Reconstruisez-vous une nouvelle cathédrale ?
Nous reconstruisons à l’identique la cathédrale, telle qu’elle l’était le 15 avril 2019 pour ce qui est de son aspect extérieur. Nous reconstruisons à l’identique dans la forme et les matériaux, c’est la raison pour laquelle nous refaisons la charpente de la nef et du chœur, des deux bras du transept et de la flèche avec du bois de chêne massif, et que les toitures sont en plomb. Nous reconstruisons en bois, mais nous installons également un dispositif de sécurisation entièrement repensé, incluant un système de brumisation des charpentes, des fermes coupe-feu en acier, des caméras thermiques pour limiter le risque qu’un nouvel incendie ne se produise.

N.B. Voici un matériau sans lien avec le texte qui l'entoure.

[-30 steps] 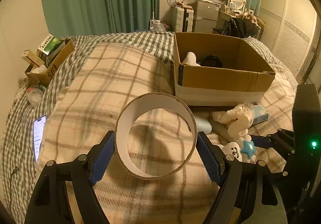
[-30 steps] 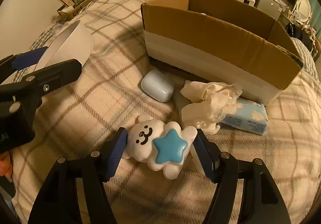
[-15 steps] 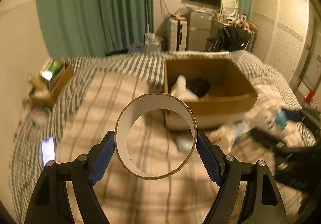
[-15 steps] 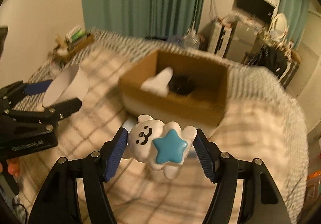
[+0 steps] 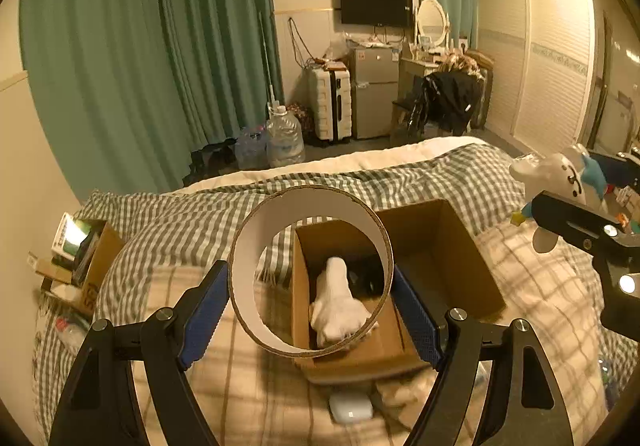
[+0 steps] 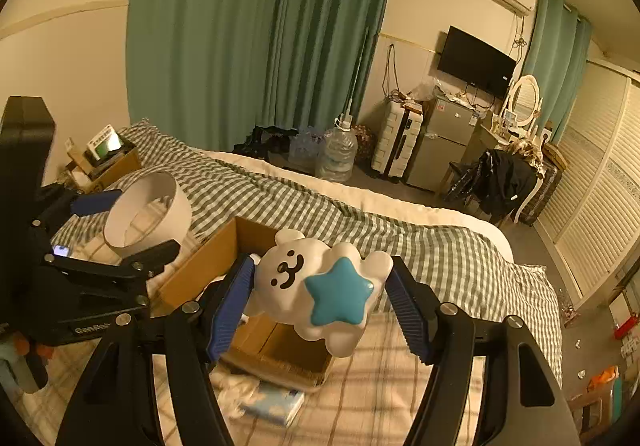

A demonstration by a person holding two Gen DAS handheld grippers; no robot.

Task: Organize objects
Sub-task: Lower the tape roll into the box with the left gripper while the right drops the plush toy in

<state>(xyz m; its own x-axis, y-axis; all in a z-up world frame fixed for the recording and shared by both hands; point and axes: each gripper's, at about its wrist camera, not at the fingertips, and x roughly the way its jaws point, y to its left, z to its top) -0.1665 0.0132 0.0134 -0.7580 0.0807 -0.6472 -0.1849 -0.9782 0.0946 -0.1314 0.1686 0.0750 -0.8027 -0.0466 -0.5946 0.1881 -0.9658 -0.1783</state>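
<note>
A: Closest in the left wrist view, what is the left gripper [image 5: 310, 310] doing?

B: Its blue pads pinch a wide cardboard ring [image 5: 310, 274], white inside, held up above the bed. Through the hoop you look down into the open cardboard box [image 5: 440, 266], where a white plush [image 5: 338, 306] lies beside something dark I cannot make out.

A: And the right one?

B: The right gripper [image 6: 320, 302] is pressed onto a white bear toy [image 6: 316, 286] with a blue star on its belly, lifted over the near part of the box [image 6: 212, 266].

A: Anything on the blanket below?

B: The left view shows a pale blue case [image 5: 351, 408] just in front of the box. The right view hides that, but shows a light blue tissue pack [image 6: 274, 404] and crumpled white cloth [image 6: 234, 392] by the box's front corner.

A: Farther off?

B: A small box of clutter [image 5: 86, 258] at the bed's left edge, and a lit phone [image 6: 61, 250] only the right view catches. Beyond the bed: water jugs [image 5: 282, 140], a white suitcase [image 5: 330, 102], green curtains [image 5: 160, 46] and a wall television [image 5: 375, 3].
</note>
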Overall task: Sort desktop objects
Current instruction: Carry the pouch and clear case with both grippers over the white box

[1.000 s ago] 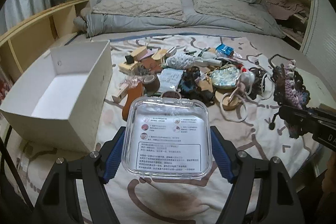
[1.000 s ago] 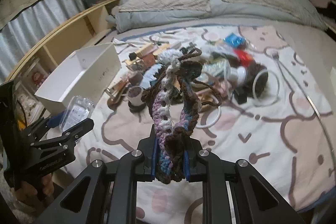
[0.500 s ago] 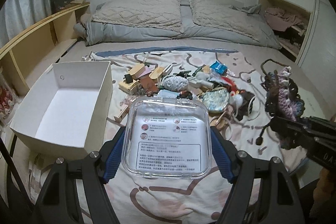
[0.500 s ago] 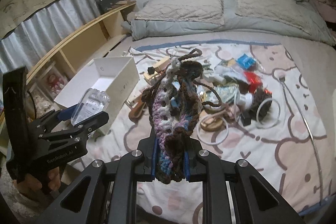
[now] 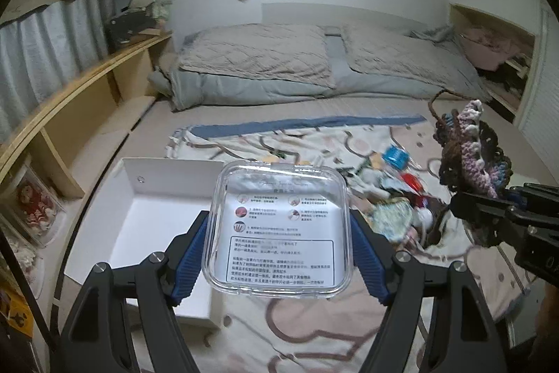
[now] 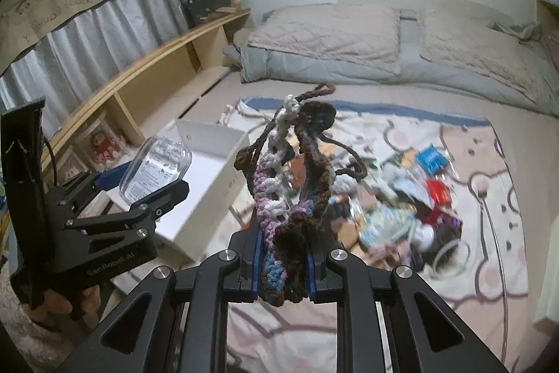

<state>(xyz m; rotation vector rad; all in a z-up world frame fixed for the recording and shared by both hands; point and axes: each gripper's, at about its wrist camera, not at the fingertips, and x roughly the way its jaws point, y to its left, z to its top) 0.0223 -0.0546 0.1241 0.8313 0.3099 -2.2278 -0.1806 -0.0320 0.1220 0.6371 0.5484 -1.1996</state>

À l’intérieur, l’édifice est en évolution permanente depuis 1163. Il appartient à l’archevêque de Paris de dire comment il souhaite organiser la cathédrale pour l’exercice du culte catholique. Il y aura un nouveau baptistère et un nouvel autel, des nouveaux ambon, cathèdre et tabernacle. Pour ce faire, des artistes contemporains ont été mobilisés.